The sustainability movement has often focused on small, organic, local agriculture within a community, but what are the limitations for this sort of agricultural system within the overall food system? What are the successes of these sorts of agricultural systems?

Justin is not organic, a certification many think is synonymous with “sustainable” but in fact provides little insight into these crucial aspects of stewardship. Those gaps were recently acknowledged by the Rodale Institute–the most important force in the past half century in the rise of organic ag. Many consumers, Rodale wrote, “believe the USDA organic label regulates more than it actually does…it doesn’t go far enough when it comes to ensuring healthy soil, biodiversity and animal welfare.” Rodale has now joined the growing ranks of NGOs and companies working to provide consumers greater insight into the farms supplying their food. Some, like Rodale, are working on a “regenerative” label that would recognize farmers like Justin successfully rebuilding damaged soils.

Whole Foods has developed a “responsibly grown” certification for produce, prioritizing the crucial metrics: soil health; air, energy and climate; waste reduction; farmworker welfare; water conservation and protection; biodiversity (including pollinator habitat); and pest management that (like Justin’s) relies first on biological methods like diverse cropping. Individual food companies like Land O’Lakes are also stepping us as huge forces for good in moving their farmer-members to more sustainable practices. The most innovative emerging effort may be the Noble Growth Network, which is tightening up the supply chain between farmers and food companies.
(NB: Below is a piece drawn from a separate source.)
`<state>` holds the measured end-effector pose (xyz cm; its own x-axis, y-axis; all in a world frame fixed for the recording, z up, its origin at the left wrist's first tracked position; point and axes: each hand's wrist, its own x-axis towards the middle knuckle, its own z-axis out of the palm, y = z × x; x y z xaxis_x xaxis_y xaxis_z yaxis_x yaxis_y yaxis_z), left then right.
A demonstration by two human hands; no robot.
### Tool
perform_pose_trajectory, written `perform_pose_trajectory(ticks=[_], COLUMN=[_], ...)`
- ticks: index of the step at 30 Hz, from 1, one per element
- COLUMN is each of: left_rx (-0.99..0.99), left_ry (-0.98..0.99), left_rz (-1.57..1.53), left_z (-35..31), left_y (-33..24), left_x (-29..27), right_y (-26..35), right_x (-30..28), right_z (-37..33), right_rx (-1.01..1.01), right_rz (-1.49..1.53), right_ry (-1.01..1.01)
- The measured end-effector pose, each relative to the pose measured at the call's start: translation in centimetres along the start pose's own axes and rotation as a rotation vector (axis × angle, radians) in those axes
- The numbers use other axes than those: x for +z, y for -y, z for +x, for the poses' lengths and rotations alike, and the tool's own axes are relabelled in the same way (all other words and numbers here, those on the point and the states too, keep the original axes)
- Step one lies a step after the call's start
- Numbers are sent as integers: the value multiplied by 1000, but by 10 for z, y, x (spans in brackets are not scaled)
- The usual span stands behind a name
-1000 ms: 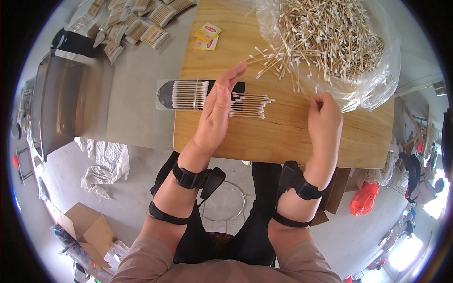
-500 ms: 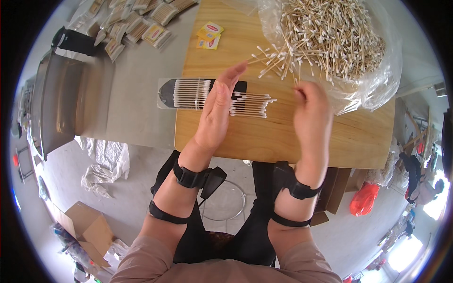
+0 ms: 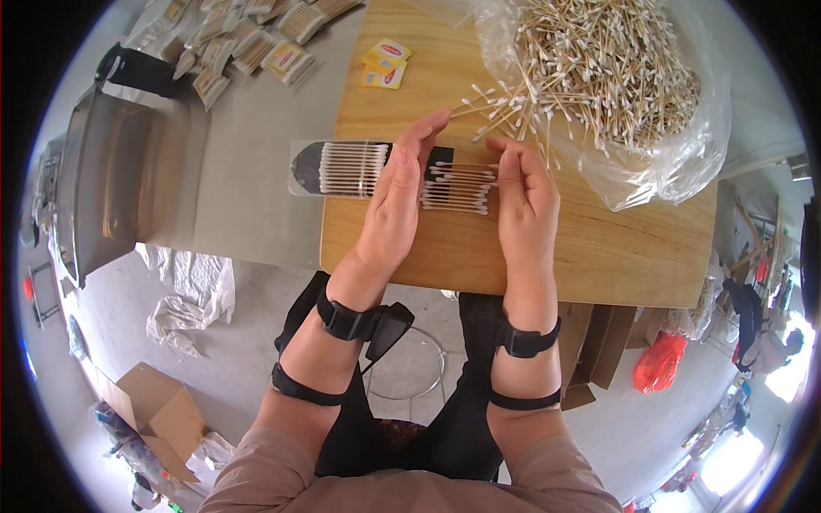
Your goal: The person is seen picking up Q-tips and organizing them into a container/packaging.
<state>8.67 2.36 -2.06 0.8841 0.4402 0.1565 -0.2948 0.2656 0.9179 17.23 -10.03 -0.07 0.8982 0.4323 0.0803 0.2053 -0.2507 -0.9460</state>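
Observation:
On the wooden table a loose row of cotton swabs [image 3: 457, 195] lies side by side, partly on a black card [image 3: 442, 156]. My left hand [image 3: 397, 192] stands on edge at the left ends of this row, fingers stretched out. My right hand [image 3: 528, 198] is at the right ends, its thumb and bent index finger apart, the thumb by the uppermost swab. Whether it touches that swab is hard to see. Left of my left hand, a clear sleeve [image 3: 299, 181] with a dark backing holds a neat row of swabs [image 3: 352, 169].
A clear plastic bag [image 3: 658, 184] heaped with loose cotton swabs [image 3: 607, 77] covers the far right, some spilling onto the wooden table [image 3: 581, 265]. Yellow printed cards [image 3: 386, 56] lie at the back. Packed swab bundles [image 3: 286, 60] and a metal bin [image 3: 107, 171] are on the left.
My right hand has moved left from beside the swab heap to the right ends of the row. The swabs' right ends look more even. My left hand stays nearly in place.

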Motion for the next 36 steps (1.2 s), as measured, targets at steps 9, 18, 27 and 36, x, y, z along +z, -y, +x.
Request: perform_pose_trajectory(ticks=[9, 18, 27, 36], left_rx=[-72, -10, 30, 33], left_ry=[-77, -138, -119, -114], left_rz=[-31, -3, -27, 5], left_z=[-2, -1, 1, 3], left_y=[-2, 0, 3, 1], left_x=[3, 4, 6, 6], right_y=[7, 9, -2, 25], right_x=[21, -2, -74, -83], right_z=[-17, -5, 7, 1], right_rx=[7, -7, 194, 263], right_rz=[251, -164, -830, -725], right_ry=[49, -53, -17, 166])
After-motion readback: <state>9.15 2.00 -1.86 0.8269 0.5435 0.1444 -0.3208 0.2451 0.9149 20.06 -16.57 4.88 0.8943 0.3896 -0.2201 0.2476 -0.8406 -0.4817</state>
My most unexpected advice might be to shop at Wal-Mart, which has committed to eliminating a billion tons of carbon from its supply chain (the annual emissions of Germany), in large part by working with its suppliers like Campbell and General Mills to source grain from farmers like Justin who have reduced their carbon footprint. Wal-Mart is also a leader in chemical safety: working to both reduce chemicals of concern in the products they sell and to provide greater transparency to consumers. I won’t wade further here into chemicals, except to say that the arguments over Round-Up and GMOS are rife with misinformation (which I try to clear up in my book). And that it’s vital for consumers to understand that there is no perfect farm. Every farmer navigates trade-offs. An organic farmer who plows to avoid using chemical weed-killers has to weigh the damage done to soil life by that plowing, just as Justin sometimes has to weigh the use of an insecticide against losing an entire crop to a pest and thus wasting all the land and water and tractor fuel that went into its production. The best farmers take the broadest view and seek the least harmful path at every turn.